> Problem requirements: Scanning the entries below, copy every line that contains the word "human".

Saved data entries:
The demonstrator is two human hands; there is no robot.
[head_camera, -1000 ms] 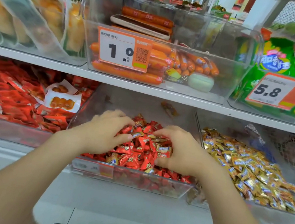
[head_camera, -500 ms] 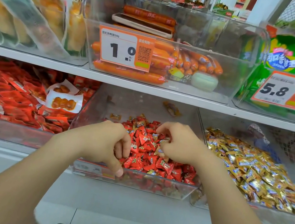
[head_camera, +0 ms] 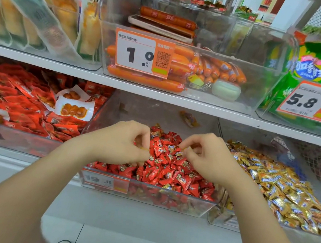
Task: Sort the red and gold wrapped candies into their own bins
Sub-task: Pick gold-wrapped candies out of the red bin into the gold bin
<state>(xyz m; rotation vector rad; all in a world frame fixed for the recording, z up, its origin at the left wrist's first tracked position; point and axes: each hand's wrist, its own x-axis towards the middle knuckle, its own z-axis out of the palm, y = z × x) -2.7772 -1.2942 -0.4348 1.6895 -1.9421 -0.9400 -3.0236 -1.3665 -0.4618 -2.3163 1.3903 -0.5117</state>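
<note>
Head view: shelf (head_camera: 159, 96), left hand (head_camera: 119, 142) and right hand (head_camera: 211, 158) curled in red candies (head_camera: 167, 172), grip contents unclear

Red candies (head_camera: 169, 165) heaped in middle bin (head_camera: 163, 199) — gold candies (head_camera: 285, 186) in right bin (head_camera: 264, 231); strays likely.

The upper shelf (head_camera: 159, 97) overhangs the red candy bin (head_camera: 142, 196), leaving an open gap above the heap. The far floor of that bin is bare apart from one stray wrapper (head_camera: 189, 119). On the right, a clear side wall (head_camera: 219, 135) stands between it and the open-topped gold candy bin (head_camera: 264, 232).
</note>
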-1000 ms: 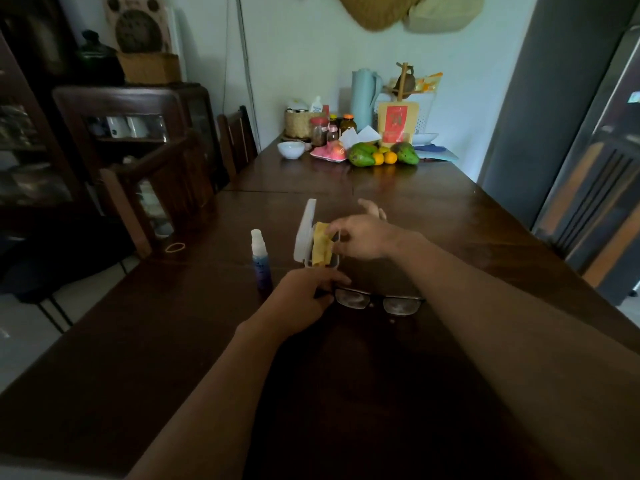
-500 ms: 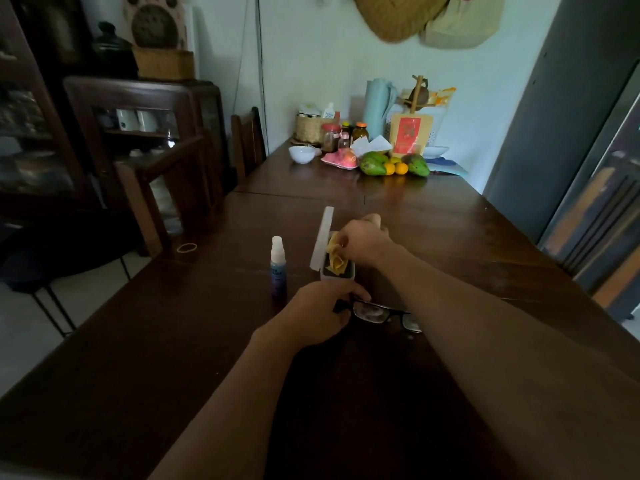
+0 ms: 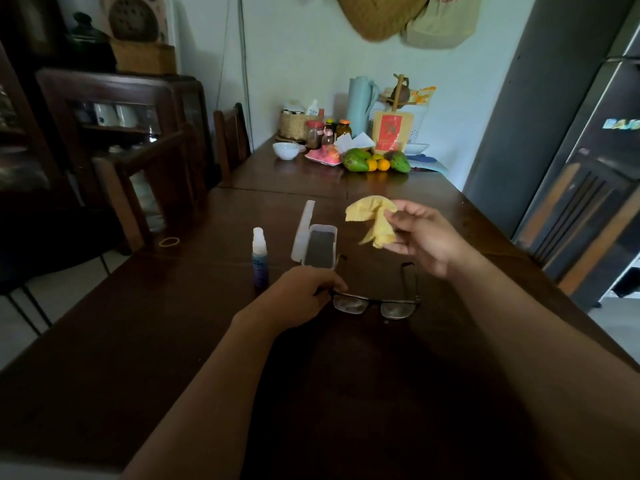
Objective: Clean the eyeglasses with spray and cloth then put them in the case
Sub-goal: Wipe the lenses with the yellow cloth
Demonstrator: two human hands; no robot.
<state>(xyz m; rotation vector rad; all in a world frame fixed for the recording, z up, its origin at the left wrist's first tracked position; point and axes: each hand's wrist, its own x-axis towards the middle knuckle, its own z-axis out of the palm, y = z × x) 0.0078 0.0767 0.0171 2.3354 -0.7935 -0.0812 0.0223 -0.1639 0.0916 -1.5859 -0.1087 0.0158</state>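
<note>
Over dark wooden table (image 3: 104,323), crumpled yellow cloth (image 3: 375,220) pinched in fingers of right hand (image 3: 426,237), black-framed eyeglasses (image 3: 375,304) gripped by curled left hand (image 3: 298,296), white plastic case (image 3: 320,249) open.

A single wide-angle view sits on the person's head, facing forward and tilted down along the long dark brown wooden counter (image 3: 138,341). Both forearms enter from 5 and 7 o'clock, close under the lens. The left hand (image 3: 304,289) on the black-framed eyeglasses (image 3: 377,304) and the right hand (image 3: 426,237) with the crumpled yellow cloth (image 3: 374,220) fall near mid-frame. The counter's far end lies at 12 o'clock against the pale wall (image 3: 294,46), well away.
</note>
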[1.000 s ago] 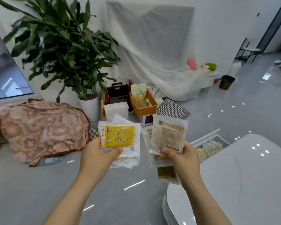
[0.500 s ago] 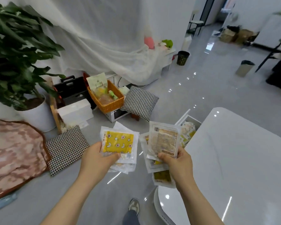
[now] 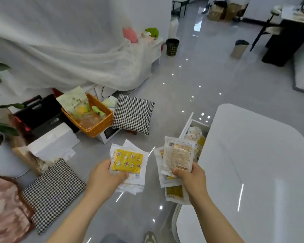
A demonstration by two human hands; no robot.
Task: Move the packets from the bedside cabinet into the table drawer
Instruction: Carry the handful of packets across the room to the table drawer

> Response:
The demonstrator is two human hands; there is no robot.
Demonstrator: two human hands; no robot.
A demonstration by two human hands; no robot.

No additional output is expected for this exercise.